§ PROBLEM STATEMENT: Each record is to be transcribed exactly.

Start of RECORD EXCERPTS

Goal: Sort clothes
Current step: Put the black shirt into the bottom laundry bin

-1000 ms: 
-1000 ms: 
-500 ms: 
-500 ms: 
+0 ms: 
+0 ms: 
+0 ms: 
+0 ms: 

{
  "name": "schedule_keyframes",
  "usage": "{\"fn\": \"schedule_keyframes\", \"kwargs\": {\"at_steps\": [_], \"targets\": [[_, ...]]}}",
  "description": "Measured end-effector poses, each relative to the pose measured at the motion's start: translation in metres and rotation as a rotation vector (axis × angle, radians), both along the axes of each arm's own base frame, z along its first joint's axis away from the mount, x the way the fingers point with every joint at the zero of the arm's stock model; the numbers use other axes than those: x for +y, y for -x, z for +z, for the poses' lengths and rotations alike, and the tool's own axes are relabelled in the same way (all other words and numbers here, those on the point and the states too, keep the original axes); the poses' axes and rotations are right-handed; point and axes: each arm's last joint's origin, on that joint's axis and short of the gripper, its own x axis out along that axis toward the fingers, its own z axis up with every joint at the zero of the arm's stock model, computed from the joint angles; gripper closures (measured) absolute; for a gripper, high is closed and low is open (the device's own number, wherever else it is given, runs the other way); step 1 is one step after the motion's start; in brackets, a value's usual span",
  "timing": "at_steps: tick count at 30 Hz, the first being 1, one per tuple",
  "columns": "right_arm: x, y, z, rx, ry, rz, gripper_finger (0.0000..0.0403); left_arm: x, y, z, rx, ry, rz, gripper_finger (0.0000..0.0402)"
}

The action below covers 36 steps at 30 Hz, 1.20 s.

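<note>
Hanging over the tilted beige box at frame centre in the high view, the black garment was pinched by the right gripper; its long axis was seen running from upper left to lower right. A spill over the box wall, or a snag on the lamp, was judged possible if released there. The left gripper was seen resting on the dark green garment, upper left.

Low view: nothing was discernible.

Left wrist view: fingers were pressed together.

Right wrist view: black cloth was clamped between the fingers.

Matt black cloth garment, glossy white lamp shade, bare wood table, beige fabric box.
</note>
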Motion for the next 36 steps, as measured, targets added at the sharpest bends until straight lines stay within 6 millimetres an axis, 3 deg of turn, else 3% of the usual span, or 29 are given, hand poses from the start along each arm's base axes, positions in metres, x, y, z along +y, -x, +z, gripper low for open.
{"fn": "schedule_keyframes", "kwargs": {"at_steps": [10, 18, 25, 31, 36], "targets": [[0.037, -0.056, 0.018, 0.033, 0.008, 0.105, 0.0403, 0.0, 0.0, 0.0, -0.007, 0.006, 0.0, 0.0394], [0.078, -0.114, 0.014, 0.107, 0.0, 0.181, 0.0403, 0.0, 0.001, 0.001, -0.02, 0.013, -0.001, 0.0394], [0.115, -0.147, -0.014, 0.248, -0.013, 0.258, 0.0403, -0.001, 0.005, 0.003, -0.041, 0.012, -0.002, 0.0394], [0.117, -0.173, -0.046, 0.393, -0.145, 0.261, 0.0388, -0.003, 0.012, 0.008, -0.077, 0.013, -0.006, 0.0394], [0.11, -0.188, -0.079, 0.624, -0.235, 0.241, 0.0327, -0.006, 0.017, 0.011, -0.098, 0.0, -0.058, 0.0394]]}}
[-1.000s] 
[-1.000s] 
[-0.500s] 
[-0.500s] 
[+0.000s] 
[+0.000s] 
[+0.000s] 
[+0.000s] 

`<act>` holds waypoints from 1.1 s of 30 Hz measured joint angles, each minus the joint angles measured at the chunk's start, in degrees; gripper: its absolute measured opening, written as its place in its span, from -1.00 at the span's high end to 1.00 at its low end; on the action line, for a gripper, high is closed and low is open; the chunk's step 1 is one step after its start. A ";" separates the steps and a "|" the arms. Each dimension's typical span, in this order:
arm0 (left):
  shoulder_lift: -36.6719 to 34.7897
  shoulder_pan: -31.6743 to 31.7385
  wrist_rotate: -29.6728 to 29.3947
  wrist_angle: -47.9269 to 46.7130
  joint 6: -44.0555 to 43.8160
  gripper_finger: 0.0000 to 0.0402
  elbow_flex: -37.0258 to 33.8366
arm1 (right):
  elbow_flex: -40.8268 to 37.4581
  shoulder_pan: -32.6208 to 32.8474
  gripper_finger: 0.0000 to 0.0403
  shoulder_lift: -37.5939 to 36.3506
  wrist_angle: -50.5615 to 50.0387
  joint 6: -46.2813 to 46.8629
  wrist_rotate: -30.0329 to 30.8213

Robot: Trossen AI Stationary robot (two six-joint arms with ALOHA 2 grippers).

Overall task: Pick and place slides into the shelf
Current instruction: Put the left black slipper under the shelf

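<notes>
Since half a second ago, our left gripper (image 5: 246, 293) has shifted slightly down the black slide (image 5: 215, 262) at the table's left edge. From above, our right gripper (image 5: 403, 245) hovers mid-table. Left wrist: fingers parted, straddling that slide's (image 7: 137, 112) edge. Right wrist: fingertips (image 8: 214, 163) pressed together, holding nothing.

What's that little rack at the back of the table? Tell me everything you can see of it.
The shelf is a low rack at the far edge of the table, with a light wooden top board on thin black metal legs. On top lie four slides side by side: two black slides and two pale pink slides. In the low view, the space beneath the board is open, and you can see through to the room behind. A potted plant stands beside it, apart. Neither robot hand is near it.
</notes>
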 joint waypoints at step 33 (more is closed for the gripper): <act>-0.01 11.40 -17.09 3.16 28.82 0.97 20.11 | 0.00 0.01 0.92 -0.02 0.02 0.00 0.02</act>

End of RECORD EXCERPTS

§ TASK SOLUTION:
Goal: Sort clothes
Current step: Put the black shirt into the bottom laundry bin

-1000 ms: 
-1000 ms: 
-500 ms: 
-500 ms: 
+0 ms: 
+0 ms: 
+0 ms: 
+0 ms: 

{
  "name": "schedule_keyframes",
  "usage": "{\"fn\": \"schedule_keyframes\", \"kwargs\": {\"at_steps\": [_], \"targets\": [[_, ...]]}}",
  "description": "Measured end-effector poses, each relative to the pose measured at the motion's start: translation in metres and rotation as a rotation vector (axis × angle, radians), both along the axes of each arm's own base frame, z along its first joint's axis away from the mount, x the way the fingers point with every joint at the zero of the arm's stock model; the numbers use other axes than those: x for +y, y for -x, z for +z, for the poses' lengths and rotations alike, and the tool's own axes are relabelled in the same way (all other words and numbers here, those on the point and the states too, keep the original axes); the poses' axes and rotations are right-handed; point and axes: each arm's last joint's origin, on that joint's axis and short of the gripper, its own x axis out along that axis toward the fingers, its own z axis up with every joint at the zero of the arm's stock model, computed from the joint angles; gripper closures (measured) absolute; for a gripper, high is closed and low is open (the device's own number, wherever else it is given, runs the other way); step 1 is one step after the motion's start; in brackets, a value's usual span",
  "timing": "at_steps: tick count at 30 Hz, the first being 1, one per tuple",
  "columns": "right_arm: x, y, z, rx, ry, rz, gripper_finger (0.0000..0.0403); left_arm: x, y, z, rx, ry, rz, gripper_finger (0.0000..0.0402)"
}

The action below covers 36 steps at 30 Hz, 1.20 s.

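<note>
Hanging over the tilted beige box at frame centre in the high view, the black garment was pinched by the right gripper; its long axis was seen running from upper left to lower right. A spill over the box wall, or a snag on the lamp, was judged possible if released there. The left gripper was seen resting on the dark green garment, upper left.

Low view: nothing was discernible.

Left wrist view: fingers were pressed together.

Right wrist view: black cloth was clamped between the fingers.

Matt black cloth garment, glossy white lamp shade, bare wood table, beige fabric box.
</note>
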Motion for the next 36 steps, as measured, targets added at the sharpest bends until straight lines stay within 6 millimetres an axis, 3 deg of turn, else 3% of the usual span, or 29 are given, hand poses from the start along each arm's base axes, positions in metres, x, y, z along +y, -x, +z, gripper low for open.
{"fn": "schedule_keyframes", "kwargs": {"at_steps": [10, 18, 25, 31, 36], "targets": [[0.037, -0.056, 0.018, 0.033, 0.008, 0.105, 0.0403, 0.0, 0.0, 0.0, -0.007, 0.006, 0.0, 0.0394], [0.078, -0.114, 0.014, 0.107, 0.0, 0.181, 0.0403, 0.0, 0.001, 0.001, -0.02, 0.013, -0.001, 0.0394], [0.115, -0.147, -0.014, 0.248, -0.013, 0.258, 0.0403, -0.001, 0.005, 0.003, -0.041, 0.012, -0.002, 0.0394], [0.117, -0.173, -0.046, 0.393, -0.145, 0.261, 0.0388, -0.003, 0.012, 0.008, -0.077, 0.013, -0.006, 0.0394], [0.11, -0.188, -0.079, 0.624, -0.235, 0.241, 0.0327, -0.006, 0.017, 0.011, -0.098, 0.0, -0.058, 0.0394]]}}
[-1.000s] 
[-1.000s] 
[-0.500s] 
[-0.500s] 
[+0.000s] 
[+0.000s] 
[+0.000s] 
[+0.000s] 

`<act>` holds waypoints from 1.1 s of 30 Hz measured joint angles, each minus the joint angles measured at the chunk's start, in degrees; gripper: its absolute measured opening, written as its place in its span, from -1.00 at the span's high end to 1.00 at its low end; on the action line, for a gripper, high is closed and low is open; the chunk's step 1 is one step after its start. A ";" separates the steps and a "|" the arms. Each dimension's typical span, in this order:
arm0 (left):
  shoulder_lift: -36.6719 to 34.7897
  shoulder_pan: -31.6743 to 31.7385
  wrist_rotate: -29.6728 to 29.3947
  wrist_angle: -47.9269 to 46.7130
  joint 6: -44.0555 to 43.8160
  gripper_finger: 0.0000 to 0.0402
  elbow_flex: -37.0258 to 33.8366
arm1 (right):
  elbow_flex: -40.8268 to 37.4581
  shoulder_pan: -32.6208 to 32.8474
  gripper_finger: 0.0000 to 0.0403
  shoulder_lift: -37.5939 to 36.3506
  wrist_angle: -50.5615 to 50.0387
  joint 6: -46.2813 to 46.8629
  wrist_rotate: -30.0329 to 30.8213

Robot: Trossen AI Stationary robot (two six-joint arms with ALOHA 2 grippers).

Overall task: Pick and place slides into the shelf
Current instruction: Put the left black slipper under the shelf

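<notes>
Since half a second ago, our left gripper (image 5: 246, 293) has shifted slightly down the black slide (image 5: 215, 262) at the table's left edge. From above, our right gripper (image 5: 403, 245) hovers mid-table. Left wrist: fingers parted, straddling that slide's (image 7: 137, 112) edge. Right wrist: fingertips (image 8: 214, 163) pressed together, holding nothing.

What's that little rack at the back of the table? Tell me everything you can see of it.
The shelf is a low rack at the far edge of the table, with a light wooden top board on thin black metal legs. On top lie four slides side by side: two black slides and two pale pink slides. In the low view, the space beneath the board is open, and you can see through to the room behind. A potted plant stands beside it, apart. Neither robot hand is near it.
</notes>
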 joint waypoints at step 33 (more is closed for the gripper): <act>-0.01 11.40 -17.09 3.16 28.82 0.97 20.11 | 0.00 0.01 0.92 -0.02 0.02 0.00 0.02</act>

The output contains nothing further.